Everything in the data below is left aside except the lines from the one containing "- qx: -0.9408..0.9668" through the one containing "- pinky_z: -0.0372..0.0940"; repeat those exactly.
────────────────
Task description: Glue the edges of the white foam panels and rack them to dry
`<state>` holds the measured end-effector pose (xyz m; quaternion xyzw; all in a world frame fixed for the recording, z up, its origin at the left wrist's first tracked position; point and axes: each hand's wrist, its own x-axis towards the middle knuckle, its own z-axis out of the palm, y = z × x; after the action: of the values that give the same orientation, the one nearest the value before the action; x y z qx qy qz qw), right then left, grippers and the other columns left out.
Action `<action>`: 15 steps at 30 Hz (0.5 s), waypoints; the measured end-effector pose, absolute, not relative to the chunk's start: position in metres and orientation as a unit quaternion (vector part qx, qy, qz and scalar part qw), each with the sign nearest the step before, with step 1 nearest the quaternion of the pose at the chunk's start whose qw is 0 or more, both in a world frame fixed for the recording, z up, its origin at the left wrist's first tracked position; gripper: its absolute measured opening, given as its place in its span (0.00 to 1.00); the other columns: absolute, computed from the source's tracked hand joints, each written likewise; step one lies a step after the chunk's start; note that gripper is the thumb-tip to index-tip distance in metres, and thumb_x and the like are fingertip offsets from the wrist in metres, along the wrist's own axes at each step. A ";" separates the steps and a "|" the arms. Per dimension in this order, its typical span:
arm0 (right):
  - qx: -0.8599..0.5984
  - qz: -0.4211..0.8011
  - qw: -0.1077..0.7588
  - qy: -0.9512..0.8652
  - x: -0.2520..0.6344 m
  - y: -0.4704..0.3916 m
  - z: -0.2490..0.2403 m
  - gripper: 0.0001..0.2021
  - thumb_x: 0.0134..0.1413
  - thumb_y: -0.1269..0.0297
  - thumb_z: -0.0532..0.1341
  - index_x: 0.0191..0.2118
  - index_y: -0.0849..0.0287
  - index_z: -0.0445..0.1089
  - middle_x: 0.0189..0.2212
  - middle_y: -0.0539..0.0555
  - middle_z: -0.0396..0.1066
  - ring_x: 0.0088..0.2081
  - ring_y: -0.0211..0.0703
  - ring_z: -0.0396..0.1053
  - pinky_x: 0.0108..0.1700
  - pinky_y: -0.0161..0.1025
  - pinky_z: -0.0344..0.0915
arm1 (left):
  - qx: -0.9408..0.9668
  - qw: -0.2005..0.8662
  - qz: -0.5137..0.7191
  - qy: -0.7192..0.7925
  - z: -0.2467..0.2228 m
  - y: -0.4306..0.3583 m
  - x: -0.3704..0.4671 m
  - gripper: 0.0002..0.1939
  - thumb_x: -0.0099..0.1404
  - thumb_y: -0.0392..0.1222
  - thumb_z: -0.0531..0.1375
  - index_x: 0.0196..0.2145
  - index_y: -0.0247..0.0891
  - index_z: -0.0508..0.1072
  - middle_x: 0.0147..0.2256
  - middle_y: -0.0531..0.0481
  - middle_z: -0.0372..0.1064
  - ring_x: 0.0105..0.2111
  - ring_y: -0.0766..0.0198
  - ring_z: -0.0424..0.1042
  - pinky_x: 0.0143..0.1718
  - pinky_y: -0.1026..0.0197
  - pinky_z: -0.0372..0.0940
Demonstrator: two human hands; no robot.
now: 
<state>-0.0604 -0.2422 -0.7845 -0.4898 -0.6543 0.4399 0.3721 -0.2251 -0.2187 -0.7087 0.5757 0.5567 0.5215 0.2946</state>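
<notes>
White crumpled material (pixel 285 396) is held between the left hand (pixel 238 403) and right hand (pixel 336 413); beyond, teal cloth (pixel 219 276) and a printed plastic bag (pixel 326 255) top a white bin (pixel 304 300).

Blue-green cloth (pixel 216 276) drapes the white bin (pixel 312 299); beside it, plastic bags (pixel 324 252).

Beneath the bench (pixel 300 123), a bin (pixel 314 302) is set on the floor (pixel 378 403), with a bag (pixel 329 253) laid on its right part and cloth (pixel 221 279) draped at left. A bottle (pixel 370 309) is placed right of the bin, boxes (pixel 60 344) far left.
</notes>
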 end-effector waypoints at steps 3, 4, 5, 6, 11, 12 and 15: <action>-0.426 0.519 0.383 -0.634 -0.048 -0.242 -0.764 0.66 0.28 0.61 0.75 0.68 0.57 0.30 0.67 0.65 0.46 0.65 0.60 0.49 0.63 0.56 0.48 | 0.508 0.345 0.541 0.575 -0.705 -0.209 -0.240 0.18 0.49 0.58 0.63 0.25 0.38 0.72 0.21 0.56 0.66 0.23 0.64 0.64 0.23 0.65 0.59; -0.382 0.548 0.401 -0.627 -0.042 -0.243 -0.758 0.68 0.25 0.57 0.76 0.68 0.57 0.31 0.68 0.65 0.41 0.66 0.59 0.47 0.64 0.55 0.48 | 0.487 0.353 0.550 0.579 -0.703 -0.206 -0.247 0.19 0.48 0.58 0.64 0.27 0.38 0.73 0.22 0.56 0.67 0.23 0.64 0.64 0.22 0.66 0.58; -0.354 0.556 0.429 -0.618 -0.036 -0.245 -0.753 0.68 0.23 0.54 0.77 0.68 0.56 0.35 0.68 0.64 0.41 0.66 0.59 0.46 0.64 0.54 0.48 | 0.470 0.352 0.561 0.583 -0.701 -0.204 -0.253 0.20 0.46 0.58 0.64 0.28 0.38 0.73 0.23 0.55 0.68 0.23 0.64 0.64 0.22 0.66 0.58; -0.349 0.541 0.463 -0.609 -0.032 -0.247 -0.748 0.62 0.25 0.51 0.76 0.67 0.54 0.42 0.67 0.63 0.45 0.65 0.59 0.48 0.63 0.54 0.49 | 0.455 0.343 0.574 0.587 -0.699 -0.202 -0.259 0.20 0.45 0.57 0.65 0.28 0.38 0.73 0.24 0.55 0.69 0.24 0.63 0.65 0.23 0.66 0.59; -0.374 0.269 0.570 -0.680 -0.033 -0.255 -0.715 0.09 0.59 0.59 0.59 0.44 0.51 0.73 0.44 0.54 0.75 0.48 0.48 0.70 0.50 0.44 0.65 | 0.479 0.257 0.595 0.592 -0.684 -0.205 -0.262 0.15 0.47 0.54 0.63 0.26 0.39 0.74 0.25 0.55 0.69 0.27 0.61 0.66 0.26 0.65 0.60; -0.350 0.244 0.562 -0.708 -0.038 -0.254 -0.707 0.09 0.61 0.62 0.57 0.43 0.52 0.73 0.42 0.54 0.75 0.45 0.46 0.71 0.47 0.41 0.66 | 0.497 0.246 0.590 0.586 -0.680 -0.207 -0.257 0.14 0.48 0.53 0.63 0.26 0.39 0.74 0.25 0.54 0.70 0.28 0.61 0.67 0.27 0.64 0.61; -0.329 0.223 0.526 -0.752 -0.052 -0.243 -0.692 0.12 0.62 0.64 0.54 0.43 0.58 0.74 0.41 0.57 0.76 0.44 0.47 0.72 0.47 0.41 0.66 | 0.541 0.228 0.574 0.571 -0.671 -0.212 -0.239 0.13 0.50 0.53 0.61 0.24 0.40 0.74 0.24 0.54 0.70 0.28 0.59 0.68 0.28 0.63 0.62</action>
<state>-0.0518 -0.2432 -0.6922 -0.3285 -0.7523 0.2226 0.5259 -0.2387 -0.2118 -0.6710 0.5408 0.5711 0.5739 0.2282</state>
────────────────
Response area –
  - qx: -0.9408..0.9668
  - qw: -0.2005..0.8662
  - qz: -0.5137..0.7191
  - qy: -0.7192..0.7925
  - z: -0.2467..0.2228 m
  - y: -0.4306..0.3583 m
  - x: -0.3704..0.4671 m
  - gripper: 0.0002..0.1939
  - thumb_x: -0.0099..0.1404
  - thumb_y: -0.0392..0.1222
  - thumb_z: -0.0531..0.1375
  - index_x: 0.0196..0.2145
  - index_y: -0.0247..0.0891
  - index_z: -0.0508..0.1072
  - middle_x: 0.0147..0.2256
  - middle_y: -0.0531..0.0481
  - middle_z: -0.0372..0.1064
  - ring_x: 0.0105..0.2111
  - ring_y: -0.0766..0.0198
  - ring_z: -0.0424..0.1042
  - pinky_x: 0.0143..0.1718
  - pinky_y: -0.1026..0.0197
  - pinky_z: -0.0372..0.0940

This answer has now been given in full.